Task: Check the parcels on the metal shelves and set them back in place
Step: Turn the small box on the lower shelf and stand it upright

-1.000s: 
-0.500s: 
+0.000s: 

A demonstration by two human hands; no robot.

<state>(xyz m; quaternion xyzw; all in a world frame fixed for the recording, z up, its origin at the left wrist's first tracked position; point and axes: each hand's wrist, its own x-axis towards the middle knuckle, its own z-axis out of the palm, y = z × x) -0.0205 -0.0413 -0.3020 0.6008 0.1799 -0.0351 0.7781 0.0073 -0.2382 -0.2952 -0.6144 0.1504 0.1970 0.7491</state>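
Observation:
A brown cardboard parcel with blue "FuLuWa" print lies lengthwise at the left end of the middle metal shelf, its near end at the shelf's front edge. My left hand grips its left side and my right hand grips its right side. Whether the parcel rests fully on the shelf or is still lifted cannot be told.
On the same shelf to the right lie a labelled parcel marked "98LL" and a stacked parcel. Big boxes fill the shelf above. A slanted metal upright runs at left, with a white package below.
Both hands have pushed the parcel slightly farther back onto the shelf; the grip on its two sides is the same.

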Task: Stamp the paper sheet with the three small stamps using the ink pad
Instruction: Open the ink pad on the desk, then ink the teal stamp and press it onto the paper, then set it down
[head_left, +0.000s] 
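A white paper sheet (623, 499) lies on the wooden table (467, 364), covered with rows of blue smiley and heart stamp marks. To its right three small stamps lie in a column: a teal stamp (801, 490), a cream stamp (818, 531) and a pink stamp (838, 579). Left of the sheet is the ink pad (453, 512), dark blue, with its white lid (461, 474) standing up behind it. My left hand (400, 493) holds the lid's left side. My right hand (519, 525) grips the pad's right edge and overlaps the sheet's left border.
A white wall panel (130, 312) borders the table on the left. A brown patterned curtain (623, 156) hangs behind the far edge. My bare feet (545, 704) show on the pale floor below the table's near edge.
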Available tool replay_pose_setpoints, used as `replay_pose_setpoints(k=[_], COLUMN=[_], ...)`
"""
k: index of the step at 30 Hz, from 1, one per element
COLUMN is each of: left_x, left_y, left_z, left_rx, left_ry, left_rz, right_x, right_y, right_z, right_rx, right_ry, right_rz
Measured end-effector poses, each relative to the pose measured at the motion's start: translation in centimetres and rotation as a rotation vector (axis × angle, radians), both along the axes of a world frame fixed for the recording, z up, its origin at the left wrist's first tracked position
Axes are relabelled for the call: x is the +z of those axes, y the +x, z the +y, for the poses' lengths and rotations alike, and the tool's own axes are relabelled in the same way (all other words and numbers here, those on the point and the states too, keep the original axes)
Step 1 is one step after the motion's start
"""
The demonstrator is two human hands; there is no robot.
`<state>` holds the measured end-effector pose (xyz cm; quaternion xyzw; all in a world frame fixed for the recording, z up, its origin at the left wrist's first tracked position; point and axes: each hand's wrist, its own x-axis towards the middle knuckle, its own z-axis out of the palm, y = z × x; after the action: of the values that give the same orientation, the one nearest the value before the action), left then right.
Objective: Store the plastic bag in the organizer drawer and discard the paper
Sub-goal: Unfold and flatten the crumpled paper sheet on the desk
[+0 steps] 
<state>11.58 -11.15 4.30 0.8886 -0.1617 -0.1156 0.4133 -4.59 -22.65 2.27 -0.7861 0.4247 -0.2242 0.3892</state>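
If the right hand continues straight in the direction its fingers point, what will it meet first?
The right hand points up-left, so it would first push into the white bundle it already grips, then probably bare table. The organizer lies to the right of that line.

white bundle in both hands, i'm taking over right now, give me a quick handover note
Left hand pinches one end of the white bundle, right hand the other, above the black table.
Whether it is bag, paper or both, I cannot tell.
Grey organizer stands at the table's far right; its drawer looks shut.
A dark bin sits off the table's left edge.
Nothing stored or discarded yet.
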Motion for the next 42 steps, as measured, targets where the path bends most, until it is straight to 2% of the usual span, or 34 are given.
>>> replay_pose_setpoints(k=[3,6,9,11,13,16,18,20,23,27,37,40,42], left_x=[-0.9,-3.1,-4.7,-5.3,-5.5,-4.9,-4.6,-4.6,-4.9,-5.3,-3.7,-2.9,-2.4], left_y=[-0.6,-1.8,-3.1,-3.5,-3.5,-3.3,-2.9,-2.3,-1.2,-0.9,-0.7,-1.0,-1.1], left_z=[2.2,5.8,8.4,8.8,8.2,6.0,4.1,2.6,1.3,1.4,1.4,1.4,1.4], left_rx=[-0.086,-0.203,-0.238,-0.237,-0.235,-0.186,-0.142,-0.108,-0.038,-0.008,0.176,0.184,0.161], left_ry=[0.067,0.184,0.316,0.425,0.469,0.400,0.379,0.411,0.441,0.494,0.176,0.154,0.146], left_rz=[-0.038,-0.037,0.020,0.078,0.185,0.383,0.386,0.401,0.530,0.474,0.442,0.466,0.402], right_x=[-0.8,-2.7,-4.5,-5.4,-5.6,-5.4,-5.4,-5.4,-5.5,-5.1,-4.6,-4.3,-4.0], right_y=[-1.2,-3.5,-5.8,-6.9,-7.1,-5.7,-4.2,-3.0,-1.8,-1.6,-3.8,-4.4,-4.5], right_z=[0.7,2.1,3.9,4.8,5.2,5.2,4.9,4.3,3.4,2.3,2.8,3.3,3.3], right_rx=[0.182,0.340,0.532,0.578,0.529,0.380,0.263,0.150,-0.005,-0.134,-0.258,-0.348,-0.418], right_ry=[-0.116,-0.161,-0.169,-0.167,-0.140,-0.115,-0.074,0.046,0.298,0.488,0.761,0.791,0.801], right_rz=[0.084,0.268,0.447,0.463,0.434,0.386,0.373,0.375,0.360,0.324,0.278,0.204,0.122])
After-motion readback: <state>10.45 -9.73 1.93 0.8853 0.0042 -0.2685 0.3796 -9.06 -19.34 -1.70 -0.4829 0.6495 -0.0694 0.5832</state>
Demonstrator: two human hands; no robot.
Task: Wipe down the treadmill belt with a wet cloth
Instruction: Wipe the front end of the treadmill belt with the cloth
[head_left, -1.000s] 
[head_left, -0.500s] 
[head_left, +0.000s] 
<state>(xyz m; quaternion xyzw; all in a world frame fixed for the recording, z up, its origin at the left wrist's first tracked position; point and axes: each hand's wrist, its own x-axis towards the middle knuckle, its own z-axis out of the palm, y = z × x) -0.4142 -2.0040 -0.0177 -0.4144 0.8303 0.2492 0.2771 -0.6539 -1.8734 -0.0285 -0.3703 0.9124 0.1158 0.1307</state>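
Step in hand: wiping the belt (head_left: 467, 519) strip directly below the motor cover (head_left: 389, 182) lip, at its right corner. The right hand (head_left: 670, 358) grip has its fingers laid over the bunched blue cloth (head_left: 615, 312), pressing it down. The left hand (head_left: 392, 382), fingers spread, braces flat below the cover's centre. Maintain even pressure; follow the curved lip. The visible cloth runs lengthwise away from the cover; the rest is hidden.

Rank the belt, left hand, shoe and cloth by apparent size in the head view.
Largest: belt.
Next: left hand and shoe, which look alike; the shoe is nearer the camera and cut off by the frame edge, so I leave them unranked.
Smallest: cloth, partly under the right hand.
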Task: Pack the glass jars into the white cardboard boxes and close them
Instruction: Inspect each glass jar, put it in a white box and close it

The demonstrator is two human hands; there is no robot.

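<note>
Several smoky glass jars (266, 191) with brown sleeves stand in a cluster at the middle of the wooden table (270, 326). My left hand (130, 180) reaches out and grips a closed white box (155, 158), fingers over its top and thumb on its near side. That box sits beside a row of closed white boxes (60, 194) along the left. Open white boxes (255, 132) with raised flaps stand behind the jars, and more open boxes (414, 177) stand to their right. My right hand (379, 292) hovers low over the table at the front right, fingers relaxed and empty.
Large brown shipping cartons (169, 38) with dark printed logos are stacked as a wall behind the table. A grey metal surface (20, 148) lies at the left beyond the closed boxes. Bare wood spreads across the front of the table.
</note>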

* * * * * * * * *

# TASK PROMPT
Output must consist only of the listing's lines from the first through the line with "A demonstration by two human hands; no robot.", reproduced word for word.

# COMPLETED EXERCISE
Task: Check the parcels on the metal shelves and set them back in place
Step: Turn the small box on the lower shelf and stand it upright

-1.000s: 
-0.500s: 
+0.000s: 

A demonstration by two human hands; no robot.

The exercise was worked through completely.